Fancy a Gibson? I’ve certainly been dreaming of one!
Here’s my Signature Small Batch Cocktail Onion recipe!
Use these in cocktails or on a fab cheese platter! Or simply eat them from the jar!
SSJ Signature Small Batch Cocktail Onions
Servings: 4 quarter-pints
Ingredients
- 1 package, just over ½ pound, white pearl onions
- 16 juniper berries
- 8 cardamom pods
- 20 black peppercorns
- 4 bay leaves
- 2 cups white vinegar
- ½ cup white vermouth
- 2½ tbsp sugar
- 2 tsp coarse salt
Instructions
- Slice the very tips and peel the pearl onions.

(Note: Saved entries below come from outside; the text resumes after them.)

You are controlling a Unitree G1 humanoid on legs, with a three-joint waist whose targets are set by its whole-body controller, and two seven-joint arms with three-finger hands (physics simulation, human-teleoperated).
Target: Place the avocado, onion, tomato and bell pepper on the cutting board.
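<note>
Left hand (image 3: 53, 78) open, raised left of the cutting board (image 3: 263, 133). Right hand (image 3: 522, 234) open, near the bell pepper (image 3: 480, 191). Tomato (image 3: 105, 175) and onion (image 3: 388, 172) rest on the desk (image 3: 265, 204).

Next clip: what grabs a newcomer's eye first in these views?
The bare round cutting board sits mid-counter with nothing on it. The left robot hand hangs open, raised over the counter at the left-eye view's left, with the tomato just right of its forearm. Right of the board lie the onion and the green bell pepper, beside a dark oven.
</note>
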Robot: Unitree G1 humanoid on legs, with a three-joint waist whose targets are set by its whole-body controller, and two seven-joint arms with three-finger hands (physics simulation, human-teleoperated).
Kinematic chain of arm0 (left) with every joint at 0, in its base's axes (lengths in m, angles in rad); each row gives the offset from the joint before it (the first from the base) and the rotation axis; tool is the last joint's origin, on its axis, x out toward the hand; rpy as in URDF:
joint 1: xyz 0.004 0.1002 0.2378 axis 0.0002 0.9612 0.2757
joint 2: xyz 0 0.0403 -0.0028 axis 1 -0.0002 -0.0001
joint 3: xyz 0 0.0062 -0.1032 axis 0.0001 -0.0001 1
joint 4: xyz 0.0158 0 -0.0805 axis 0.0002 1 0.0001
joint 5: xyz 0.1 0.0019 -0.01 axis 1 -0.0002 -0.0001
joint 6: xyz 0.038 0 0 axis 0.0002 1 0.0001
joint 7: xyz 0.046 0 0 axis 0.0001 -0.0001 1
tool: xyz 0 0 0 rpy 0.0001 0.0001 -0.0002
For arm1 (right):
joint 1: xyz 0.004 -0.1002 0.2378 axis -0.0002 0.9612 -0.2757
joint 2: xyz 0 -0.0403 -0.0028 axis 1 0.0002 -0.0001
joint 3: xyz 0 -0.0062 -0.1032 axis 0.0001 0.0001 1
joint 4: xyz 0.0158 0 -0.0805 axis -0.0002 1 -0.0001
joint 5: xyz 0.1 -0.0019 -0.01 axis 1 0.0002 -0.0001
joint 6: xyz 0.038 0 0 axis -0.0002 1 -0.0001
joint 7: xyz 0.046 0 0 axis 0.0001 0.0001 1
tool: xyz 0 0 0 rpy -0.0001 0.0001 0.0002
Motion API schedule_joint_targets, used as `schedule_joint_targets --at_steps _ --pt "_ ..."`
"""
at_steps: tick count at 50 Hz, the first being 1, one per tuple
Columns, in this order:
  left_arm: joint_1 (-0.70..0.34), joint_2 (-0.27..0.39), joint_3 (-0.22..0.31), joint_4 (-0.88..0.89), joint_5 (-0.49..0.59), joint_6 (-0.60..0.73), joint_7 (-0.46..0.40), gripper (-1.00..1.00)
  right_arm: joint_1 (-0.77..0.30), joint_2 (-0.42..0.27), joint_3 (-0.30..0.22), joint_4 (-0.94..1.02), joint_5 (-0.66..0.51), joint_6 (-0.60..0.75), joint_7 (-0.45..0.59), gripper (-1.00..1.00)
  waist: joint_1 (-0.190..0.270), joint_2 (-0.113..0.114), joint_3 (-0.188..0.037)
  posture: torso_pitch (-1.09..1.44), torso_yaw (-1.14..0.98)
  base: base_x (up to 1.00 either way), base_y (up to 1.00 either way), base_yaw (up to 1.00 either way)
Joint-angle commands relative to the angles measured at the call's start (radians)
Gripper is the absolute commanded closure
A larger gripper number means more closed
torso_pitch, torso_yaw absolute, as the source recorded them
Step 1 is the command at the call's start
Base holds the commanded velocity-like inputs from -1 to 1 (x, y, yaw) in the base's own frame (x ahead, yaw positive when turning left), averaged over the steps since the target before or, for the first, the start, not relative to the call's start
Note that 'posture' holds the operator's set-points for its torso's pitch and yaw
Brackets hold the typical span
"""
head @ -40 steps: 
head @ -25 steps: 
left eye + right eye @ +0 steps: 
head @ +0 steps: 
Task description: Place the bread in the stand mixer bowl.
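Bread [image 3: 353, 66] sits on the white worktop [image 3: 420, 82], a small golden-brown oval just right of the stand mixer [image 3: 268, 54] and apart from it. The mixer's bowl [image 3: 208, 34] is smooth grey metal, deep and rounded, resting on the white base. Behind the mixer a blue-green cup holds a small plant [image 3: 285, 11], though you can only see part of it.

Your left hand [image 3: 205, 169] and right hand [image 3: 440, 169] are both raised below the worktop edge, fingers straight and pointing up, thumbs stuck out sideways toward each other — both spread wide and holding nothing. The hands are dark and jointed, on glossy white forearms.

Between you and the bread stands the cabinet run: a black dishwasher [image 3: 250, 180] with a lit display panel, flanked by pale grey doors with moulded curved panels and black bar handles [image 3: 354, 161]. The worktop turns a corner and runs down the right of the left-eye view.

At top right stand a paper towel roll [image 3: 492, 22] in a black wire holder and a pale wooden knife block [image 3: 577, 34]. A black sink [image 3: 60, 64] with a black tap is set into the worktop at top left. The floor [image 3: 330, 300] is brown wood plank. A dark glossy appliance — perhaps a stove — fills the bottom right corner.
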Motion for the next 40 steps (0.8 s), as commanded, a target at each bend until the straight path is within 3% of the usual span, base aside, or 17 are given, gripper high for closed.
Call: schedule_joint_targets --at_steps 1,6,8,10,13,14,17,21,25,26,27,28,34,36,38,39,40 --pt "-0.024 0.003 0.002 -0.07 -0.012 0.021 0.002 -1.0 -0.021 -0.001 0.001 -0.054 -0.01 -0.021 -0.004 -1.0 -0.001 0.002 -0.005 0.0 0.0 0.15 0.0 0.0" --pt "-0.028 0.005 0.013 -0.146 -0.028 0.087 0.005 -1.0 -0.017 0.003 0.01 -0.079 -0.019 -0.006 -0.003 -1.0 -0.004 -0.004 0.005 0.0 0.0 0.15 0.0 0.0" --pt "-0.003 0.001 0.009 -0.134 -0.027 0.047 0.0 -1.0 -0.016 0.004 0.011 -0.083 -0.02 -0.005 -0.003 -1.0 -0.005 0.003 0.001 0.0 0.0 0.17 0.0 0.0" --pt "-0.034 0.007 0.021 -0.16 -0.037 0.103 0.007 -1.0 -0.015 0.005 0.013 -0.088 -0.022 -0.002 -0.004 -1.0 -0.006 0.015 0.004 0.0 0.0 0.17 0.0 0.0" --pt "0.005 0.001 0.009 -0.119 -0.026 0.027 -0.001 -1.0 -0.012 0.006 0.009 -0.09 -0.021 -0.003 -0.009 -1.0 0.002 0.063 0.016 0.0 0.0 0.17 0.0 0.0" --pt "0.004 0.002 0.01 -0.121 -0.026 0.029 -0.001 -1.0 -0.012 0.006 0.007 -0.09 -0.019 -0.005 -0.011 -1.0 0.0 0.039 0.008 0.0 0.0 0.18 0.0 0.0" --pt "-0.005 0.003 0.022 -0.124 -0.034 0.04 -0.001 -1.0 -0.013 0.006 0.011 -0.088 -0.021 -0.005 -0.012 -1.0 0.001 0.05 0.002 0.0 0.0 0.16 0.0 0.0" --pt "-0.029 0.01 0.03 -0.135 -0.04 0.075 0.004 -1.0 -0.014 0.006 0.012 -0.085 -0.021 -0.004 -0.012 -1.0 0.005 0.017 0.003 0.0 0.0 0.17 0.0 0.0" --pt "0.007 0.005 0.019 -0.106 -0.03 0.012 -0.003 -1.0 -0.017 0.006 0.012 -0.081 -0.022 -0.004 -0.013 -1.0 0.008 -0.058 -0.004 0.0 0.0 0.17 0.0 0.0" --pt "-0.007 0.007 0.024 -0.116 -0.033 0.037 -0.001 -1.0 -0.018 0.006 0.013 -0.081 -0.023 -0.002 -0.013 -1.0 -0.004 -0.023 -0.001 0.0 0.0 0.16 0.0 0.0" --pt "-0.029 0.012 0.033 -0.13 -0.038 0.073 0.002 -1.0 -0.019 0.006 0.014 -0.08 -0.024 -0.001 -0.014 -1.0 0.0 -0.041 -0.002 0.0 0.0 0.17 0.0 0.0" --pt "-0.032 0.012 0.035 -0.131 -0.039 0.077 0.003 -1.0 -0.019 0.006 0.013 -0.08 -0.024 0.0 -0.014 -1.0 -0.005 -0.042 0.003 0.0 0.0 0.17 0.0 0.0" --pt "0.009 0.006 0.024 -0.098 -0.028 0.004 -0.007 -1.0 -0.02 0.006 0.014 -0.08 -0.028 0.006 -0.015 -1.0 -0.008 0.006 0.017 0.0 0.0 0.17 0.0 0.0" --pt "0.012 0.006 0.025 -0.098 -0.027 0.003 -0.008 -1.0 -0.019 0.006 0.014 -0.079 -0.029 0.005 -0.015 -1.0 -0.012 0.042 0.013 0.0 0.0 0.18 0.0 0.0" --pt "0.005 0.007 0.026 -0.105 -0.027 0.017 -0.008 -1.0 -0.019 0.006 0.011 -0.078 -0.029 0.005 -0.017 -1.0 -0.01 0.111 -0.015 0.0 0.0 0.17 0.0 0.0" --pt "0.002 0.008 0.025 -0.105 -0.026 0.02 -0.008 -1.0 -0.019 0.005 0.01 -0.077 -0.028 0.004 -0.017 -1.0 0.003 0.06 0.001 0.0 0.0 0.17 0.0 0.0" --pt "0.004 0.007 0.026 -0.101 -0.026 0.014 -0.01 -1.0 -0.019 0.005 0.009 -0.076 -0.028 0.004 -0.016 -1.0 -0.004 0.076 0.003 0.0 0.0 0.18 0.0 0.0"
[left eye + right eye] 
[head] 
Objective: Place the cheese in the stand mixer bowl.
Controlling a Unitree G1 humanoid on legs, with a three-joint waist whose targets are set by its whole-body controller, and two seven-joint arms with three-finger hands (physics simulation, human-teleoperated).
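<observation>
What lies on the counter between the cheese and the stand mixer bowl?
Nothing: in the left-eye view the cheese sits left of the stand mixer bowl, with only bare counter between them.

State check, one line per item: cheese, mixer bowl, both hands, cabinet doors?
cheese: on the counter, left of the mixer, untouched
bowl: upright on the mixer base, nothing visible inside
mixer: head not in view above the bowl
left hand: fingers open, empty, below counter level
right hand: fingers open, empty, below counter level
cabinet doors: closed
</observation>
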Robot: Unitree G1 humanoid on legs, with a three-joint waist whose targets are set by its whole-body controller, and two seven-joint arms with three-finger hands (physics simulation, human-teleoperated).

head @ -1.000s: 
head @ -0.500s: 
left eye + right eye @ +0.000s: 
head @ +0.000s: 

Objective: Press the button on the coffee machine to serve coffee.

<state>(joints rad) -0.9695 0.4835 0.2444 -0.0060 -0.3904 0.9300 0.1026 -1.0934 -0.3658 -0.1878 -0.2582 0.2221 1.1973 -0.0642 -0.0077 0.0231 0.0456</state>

- Distribute and pack the peeled onions evenly into four quarter-pint (two half-pint or one pint) warm, sterilized mason jars, making sure to leave ½-inch headspace at the top of each jar.
- Distribute the dry spices evenly between the jars of packed onions.
- Bring the vinegar, vermouth, sugar, and salt to a boil over medium-high heat, ensuring that the sugar and salt are dissolved.
- Fill the jars with the pickling liquid, leaving ¼-inch headspace.
- Seal the jars with lids and rings and process in a water-bath for 10 minutes. Allow jars to cool and allow to cure for at least one week before using. Once you open a sealed jar, refrigerate, and use the onions within 3-4 weeks. Sealed jars are shelf-stable and will last for at least one year before opening and refrigerating.
- If you don't want to process the jars in a water-bath for long-term storage, simply seal your jars with tight lids, allow to come to room temperature, and then refrigerate, allowing the onions to cure for at least one week. After that week of curing time, open the onions and use within 3-4 weeks.